Succede a I., originario della Slovacchia, entrata nel 2004 a far parte dell’Unione europea. Ha scritto all’Aduc, associazione per i diritti degli utenti e consumatori, una mail pubblicata sul sito http://www.aduc.it/: “Vivo in Italia dal 1993, sono in possesso del ‘vecchio’ permesso di soggiorno permanente dal 2001. Fino al 22 dicembre 2008, ero residente a Campobasso”, dove “avevo lavoro (premetto che non mi hanno chiesto l’attestato di regolarità di iscrizione anagrafica). Dal 22 dicembre 2008, mi sono trasferito a Vasto, dove ho acquistato una casa e, ahimé, mi sono trovato senza lavoro. Al momento del cambio della residenza ho esibito il mio permesso di soggiorno permanente e ho aspettato la visita del vigile e tutto è andato bene (non mi hanno detto e nemmeno richiesto di fare l’attestato di regolarità di iscrizione anagrafica e, purtroppo, io non lo sapevo che dovevo farlo.). Oggi, dopo due anni, mi arriva una lettera per posta ordinaria (nemmeno per raccomandata): ‘Qualora la S.V. non si presenterà entro…sarà cancellata dall’anagrafe dei residenti di questo Comune’. Mi dicono che non ho chiesto il famoso attestato di regolarità”, ma “ripeto – afferma Ivan – non lo sapevo e nemmeno me lo hanno chiesto due anni fa. La lettera consta di una serie di documenti da presentare. Hanno diritto di chiedermi buste paga, contratto e sopratutto pagare tanti bolli, visto che ho un permesso di soggiorno permanente?”.

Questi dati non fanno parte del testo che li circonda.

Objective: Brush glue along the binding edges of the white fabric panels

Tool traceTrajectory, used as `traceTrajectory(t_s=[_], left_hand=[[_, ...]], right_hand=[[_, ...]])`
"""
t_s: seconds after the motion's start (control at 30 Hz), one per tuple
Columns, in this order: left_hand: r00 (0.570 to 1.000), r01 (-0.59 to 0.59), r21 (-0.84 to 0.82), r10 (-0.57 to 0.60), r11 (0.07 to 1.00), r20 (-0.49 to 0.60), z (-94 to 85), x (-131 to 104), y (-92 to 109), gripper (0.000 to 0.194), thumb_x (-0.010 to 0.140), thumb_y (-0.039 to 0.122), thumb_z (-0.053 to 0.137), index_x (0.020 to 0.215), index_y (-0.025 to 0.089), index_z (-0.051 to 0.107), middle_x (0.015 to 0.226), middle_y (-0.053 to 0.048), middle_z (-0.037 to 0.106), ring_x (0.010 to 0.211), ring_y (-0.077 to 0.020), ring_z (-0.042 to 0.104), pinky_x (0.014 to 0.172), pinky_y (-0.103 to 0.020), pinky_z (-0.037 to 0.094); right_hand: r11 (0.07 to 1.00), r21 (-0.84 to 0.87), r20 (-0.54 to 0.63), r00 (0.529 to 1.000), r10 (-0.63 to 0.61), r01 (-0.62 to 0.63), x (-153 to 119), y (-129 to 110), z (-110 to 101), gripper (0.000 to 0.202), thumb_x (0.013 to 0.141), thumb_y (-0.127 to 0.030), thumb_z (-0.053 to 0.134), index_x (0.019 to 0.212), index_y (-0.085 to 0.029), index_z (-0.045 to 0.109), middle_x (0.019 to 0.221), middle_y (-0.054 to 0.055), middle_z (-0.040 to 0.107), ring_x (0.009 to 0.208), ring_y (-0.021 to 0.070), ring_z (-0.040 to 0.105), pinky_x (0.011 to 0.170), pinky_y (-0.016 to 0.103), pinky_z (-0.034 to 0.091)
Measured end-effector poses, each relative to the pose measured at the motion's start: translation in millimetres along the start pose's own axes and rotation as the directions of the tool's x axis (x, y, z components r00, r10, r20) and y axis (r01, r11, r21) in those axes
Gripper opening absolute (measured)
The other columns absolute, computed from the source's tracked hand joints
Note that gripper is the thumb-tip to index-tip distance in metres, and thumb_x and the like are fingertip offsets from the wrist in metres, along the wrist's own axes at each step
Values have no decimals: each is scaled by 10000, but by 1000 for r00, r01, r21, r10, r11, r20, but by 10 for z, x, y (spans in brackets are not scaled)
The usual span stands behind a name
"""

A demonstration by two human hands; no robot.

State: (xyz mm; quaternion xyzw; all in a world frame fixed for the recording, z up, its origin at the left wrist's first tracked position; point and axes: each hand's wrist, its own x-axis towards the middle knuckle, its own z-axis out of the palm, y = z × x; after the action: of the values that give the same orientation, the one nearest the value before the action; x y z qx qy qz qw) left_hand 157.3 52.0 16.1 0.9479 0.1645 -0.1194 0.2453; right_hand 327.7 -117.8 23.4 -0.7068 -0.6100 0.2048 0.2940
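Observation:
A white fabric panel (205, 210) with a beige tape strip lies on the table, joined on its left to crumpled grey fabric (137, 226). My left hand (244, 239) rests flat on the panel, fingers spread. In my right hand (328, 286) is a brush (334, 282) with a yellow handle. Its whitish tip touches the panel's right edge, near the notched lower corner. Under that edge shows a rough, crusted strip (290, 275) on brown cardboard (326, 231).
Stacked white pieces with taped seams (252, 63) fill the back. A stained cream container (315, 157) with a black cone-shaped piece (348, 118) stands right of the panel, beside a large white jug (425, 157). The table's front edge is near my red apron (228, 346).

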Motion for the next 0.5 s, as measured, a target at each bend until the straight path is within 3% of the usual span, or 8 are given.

L’emigrante slovacco si è, dunque, imbattuto nei controlli svolti dal Comune di Vasto e dalla polizia municipale per stanare i “falsi residenti”: persone che hanno acquistato in città la casa per le loro vacanze e cercano di acquisire la residenza (per sé o per i propri familiari) per evitare il pagamento dell’Ici sulla seconda abitazione, visto che sulla prima è stato abolito. Nel 2009, erano stati scoperti circa 400 “falsi vastesi”.

In città i residenti regolari sono circa 41mila. Ma Ivan cita anche le procedure previste dal Comune di Roma, dove “il cittadino comunitario già in possesso di un titolo di soggiorno in corso di validità (carta o permesso) deve recarsi al Comune di residenza per la sola verifica della dimora abituale, senza presentare nessun altro documento”. La risposta dell’Aduc: “Se ha la carta di soggiorno, ormai non ha oneri di dimostrare, se non la presenza anagrafica sul nostro territorio”.